Serega loves fun. However, everyone has fun in the unique manner. Serega has fun by solving query problems. One day Fedor came up with such a problem.

You are given an array a consisting of n positive integers and queries to it. The queries can be of two types:

  1. Make a unit cyclic shift to the right on the segment from l to r (both borders inclusive). That is rearrange elements of the array in the following manner:
    a[l], a[l + 1], ..., a[r - 1], a[r] → a[r], a[l], a[l
     + 1], ..., a[r - 1].
  2. Count how many numbers equal to k are on the segment from l to r (both borders inclusive).

Fedor hurried to see Serega enjoy the problem and Serega solved it really quickly. Let‘s see, can you solve it?

Input

The first line contains integer n

(1 ≤ n ≤ 105) — the number of elements of the array. The second line contains n integers a[1], a[2], ..., a[n] (1 ≤ a[i] ≤ n).

The third line contains a single integer q (1 ≤ q ≤ 105) — the number of queries. The next q lines contain the queries.

As you need to respond to the queries online, the queries will be encoded. A query of the first type will be given in format: 1 li ri. A query of the second type will be given in format: 2 li ri ki.
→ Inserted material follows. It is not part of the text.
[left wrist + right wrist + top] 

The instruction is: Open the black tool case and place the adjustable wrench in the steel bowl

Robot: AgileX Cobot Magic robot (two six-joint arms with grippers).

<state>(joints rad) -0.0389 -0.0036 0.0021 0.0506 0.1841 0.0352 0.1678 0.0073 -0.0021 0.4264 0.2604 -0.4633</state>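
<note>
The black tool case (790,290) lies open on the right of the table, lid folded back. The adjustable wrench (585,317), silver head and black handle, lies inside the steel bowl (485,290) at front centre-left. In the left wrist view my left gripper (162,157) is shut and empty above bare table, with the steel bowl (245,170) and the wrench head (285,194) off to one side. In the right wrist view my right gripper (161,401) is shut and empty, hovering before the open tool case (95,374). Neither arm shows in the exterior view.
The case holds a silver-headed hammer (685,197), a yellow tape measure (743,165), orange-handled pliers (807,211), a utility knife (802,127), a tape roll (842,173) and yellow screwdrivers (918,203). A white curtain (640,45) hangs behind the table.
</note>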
All the number in input are integer. They satisfy the constraints: 1 ≤ li, ri, ki ≤ n.

To decode the queries from the data given in input, you need to perform the following transformations:

li = ((li + lastans - 1) mod n) + 1; ri= ((ri + lastans - 1) mod n) + 1; ki = ((ki + lastans - 1) mod n) + 1.

Where lastans is the last reply to the query of the 2-nd type (initially, lastans = 0). If after transformation li is greater than ri, you must swap these values.

Output

For each query of the 2-nd type print the answer on a single line.


Analysis:

There are a lot of ways to solve this problem.

(1) The most brutal way is to use square root decomposition.

(2) Some more elegant way is to use splay trees or treaps to solve it.

Here I will only present the brutal way to solve it, i.e., using square root decomposition. Maybe some time later I will post the more elegant way.

In this problem, we are asked to perform one operation and one query. For each operation, we are given two parameters l and r, and we need to perform a right shift on the interval from l to r, i.e. a[l]=a[r], a[l+1]=a[l], a[l+2]=a[l+1], …, a[r]=a[r-1]. For each query, we are given three parameters l, r and k, and we need to count the number of elements equal to k in the interval from l to r.

If we implement the data structure naively using a vector, each right shift operation would take O(n) time and each query would also take O(n) time, which would cause an overall complexity of O(nq) and consequentially lead us to “time limit exceeded”.

To implement a data structure with better performance, we can get help from a classical way called square root decomposition, i.e., dividing the elements into approximately √n blocks each of which has approximately √n elements. After that, we can keep for each block keep track of the elements inside it and the number of elements equal to 1 to 105 inside this block.

With this data structure, we can both perform the right shift operation in √n steps and count the number of elements equal to k in an interval in √n steps, since there can be at most √n blocks and each block has at most √n elements.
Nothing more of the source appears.